## Task statement
Count every line below that holds "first". The answer is the number alone.
Start of Block
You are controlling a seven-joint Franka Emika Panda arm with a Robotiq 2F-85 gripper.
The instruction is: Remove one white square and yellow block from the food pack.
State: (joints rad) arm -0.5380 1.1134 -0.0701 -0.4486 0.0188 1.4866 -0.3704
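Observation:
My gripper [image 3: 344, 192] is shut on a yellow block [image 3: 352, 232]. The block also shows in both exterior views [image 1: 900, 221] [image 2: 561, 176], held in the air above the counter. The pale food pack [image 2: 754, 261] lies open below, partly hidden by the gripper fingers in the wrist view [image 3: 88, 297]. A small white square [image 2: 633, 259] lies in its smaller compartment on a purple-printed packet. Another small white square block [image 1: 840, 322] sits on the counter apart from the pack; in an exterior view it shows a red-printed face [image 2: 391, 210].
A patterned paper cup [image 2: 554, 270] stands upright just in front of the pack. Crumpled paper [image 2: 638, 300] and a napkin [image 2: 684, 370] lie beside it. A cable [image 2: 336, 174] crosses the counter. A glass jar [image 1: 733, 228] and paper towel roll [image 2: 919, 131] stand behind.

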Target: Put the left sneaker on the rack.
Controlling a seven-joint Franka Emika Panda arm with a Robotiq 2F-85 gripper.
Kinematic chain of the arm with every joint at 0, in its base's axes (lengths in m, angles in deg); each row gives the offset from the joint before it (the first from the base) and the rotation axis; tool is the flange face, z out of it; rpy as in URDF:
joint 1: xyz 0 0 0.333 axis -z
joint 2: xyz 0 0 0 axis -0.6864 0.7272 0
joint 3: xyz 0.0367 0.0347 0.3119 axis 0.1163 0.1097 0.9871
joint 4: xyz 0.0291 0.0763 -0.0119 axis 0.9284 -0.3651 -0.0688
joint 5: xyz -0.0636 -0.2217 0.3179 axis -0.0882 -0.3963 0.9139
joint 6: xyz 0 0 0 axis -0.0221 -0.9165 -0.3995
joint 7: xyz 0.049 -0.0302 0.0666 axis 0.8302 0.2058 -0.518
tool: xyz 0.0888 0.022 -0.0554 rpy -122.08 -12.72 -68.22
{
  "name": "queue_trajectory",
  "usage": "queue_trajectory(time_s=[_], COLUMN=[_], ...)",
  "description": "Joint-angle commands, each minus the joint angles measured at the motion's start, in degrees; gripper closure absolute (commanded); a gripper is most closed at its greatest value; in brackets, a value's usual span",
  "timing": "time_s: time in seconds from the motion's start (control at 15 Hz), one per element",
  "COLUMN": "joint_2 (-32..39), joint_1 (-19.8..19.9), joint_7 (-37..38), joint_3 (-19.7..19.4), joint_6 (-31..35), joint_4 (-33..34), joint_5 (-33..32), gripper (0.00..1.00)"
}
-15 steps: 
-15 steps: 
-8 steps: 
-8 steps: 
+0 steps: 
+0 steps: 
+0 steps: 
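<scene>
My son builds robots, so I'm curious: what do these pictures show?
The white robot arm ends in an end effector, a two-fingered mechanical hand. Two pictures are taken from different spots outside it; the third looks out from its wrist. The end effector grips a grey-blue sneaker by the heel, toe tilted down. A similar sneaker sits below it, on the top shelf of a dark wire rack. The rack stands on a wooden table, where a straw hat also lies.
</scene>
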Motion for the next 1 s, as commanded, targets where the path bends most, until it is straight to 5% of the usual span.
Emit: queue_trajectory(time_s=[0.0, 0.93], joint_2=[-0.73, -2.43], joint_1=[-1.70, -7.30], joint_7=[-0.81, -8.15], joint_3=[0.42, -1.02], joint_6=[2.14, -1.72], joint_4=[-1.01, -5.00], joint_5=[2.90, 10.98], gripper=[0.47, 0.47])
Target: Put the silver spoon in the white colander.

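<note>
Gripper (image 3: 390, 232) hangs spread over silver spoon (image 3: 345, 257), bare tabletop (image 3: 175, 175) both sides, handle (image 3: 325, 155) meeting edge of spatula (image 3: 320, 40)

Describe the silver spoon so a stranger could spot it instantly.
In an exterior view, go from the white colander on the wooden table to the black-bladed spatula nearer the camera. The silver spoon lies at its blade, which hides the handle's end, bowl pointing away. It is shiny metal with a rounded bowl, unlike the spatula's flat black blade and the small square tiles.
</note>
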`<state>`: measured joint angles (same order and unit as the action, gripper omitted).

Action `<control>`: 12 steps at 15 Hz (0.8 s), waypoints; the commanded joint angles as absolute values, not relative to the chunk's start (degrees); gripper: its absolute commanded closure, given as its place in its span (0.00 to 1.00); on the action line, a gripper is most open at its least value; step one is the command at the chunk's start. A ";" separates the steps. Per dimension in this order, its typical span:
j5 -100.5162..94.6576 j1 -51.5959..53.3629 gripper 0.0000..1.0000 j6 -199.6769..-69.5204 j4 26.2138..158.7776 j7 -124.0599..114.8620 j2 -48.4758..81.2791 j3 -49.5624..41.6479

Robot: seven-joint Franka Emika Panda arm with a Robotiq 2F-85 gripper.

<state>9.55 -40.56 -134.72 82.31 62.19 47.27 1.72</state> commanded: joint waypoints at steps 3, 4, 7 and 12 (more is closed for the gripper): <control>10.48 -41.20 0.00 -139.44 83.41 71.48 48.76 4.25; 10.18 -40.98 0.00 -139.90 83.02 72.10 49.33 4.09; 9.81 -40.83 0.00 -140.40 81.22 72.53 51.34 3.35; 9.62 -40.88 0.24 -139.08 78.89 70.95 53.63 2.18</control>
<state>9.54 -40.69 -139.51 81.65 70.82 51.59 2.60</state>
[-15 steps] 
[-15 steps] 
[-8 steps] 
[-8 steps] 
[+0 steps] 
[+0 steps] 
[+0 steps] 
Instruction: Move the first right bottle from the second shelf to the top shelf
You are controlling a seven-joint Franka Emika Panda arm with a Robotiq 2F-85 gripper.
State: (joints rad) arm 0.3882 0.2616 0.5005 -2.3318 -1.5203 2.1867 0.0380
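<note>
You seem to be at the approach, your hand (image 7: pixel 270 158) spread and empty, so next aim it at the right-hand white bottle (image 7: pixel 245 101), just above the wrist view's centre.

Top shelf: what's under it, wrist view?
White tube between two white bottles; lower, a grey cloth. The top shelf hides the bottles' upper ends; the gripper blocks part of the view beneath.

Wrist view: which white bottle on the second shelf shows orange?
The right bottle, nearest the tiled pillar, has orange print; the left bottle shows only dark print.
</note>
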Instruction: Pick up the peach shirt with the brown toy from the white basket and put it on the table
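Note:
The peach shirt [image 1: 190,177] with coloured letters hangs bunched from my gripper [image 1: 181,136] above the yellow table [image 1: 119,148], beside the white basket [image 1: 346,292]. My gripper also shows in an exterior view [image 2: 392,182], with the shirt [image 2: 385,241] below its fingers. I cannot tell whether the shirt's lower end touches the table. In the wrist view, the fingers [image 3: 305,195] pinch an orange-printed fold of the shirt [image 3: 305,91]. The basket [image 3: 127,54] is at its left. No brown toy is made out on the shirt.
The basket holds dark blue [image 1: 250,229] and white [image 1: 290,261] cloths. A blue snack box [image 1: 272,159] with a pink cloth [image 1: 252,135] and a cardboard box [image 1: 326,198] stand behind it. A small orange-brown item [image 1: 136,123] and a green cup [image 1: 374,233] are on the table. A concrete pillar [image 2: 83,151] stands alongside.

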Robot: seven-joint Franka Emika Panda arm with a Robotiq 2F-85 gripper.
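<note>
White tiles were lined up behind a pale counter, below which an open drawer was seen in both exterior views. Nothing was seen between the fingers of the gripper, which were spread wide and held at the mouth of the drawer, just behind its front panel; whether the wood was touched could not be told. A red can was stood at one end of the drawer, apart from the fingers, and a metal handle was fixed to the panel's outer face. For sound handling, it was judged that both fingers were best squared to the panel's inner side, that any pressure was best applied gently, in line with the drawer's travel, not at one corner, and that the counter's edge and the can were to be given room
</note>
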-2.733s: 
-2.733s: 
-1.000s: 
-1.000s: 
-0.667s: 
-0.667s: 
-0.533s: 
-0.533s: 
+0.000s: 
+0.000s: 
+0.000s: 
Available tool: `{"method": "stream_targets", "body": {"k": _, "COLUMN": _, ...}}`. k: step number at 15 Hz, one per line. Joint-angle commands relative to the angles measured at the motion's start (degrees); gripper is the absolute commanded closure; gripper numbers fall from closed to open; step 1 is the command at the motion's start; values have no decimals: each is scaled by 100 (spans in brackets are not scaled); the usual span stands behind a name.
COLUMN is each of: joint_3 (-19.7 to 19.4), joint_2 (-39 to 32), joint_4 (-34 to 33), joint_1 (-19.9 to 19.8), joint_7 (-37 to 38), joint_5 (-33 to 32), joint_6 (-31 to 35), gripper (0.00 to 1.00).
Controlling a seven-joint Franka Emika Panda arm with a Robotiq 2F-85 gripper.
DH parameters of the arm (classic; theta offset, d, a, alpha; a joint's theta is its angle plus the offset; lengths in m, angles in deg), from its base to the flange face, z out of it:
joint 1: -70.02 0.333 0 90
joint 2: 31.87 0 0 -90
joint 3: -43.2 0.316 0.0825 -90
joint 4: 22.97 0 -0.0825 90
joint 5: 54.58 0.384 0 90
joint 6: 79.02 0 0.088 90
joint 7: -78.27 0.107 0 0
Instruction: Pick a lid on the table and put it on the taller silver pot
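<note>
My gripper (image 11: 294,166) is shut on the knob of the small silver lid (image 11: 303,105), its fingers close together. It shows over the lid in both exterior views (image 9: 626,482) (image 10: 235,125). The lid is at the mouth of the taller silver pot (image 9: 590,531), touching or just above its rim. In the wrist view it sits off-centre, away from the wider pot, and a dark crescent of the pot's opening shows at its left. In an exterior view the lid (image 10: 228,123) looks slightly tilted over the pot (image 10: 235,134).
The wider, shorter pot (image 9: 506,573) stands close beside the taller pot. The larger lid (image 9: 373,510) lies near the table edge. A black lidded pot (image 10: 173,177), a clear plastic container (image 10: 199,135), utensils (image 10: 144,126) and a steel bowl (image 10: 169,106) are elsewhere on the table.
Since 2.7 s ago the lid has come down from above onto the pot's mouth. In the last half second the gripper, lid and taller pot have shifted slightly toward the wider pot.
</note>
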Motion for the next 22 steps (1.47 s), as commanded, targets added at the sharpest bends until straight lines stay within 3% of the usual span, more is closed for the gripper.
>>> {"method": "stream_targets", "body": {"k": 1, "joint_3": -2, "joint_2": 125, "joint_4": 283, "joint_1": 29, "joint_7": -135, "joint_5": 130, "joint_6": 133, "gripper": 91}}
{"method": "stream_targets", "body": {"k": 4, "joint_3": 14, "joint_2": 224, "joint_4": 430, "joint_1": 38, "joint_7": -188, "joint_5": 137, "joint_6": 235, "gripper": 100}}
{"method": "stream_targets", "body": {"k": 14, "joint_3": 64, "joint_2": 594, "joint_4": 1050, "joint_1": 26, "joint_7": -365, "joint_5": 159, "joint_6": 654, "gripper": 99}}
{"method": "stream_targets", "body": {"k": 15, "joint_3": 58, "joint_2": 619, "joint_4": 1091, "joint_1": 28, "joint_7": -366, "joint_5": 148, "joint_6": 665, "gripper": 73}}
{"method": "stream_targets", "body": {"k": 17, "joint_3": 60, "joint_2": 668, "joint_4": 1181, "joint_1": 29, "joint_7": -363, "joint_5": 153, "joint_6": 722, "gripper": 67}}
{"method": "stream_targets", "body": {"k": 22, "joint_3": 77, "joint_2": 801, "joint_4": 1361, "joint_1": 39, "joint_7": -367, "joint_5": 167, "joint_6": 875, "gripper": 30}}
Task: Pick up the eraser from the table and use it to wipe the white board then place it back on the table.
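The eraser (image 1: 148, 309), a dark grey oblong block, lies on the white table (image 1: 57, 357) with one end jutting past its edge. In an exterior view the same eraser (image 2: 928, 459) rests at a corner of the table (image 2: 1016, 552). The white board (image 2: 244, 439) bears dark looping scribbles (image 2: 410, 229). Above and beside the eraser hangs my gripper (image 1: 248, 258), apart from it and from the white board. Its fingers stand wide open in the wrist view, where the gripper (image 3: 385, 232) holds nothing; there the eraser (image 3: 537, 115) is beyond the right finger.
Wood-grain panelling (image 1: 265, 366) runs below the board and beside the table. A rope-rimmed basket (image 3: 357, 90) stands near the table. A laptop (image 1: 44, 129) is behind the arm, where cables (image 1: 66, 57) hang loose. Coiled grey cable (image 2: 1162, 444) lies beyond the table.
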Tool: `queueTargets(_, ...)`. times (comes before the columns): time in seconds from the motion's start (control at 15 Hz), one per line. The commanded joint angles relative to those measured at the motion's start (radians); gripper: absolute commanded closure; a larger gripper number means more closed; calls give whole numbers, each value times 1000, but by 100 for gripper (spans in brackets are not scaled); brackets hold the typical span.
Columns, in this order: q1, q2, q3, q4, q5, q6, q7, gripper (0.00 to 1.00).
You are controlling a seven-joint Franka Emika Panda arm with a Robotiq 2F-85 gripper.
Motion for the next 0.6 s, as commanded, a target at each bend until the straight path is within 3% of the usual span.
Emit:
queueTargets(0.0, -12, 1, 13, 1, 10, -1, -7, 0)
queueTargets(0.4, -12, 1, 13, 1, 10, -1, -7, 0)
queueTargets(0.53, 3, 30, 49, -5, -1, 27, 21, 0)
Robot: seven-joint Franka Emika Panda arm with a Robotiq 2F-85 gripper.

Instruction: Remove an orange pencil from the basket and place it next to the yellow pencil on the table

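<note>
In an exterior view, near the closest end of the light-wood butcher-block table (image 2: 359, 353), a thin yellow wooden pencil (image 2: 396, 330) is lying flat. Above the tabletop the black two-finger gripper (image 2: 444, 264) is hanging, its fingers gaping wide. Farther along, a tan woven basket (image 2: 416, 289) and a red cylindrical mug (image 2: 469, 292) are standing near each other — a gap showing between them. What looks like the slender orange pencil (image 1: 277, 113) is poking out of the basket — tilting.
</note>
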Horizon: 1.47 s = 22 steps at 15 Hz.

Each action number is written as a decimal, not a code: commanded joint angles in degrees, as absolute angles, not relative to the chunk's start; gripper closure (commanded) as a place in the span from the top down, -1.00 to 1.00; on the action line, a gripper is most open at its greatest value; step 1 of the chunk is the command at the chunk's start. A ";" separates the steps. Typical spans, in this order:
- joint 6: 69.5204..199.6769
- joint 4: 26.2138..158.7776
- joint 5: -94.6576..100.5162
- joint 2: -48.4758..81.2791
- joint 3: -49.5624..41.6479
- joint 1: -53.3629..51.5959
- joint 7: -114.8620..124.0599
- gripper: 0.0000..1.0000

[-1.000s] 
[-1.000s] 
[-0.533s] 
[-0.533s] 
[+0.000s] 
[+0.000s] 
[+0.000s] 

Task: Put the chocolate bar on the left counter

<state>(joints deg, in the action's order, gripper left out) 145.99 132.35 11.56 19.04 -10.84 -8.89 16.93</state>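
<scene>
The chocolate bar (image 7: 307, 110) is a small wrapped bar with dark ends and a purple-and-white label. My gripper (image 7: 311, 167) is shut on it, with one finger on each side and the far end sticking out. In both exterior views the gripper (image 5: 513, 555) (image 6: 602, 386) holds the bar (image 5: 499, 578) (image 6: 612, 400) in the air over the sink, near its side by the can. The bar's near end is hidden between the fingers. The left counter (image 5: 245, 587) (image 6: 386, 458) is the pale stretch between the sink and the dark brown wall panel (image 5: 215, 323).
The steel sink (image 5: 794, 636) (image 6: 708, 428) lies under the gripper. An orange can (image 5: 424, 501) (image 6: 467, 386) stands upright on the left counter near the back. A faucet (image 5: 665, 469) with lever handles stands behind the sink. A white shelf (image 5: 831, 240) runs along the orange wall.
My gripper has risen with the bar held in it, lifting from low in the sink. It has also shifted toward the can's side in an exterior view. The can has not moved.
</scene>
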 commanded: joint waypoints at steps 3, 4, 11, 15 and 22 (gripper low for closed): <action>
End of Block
## Your solution
2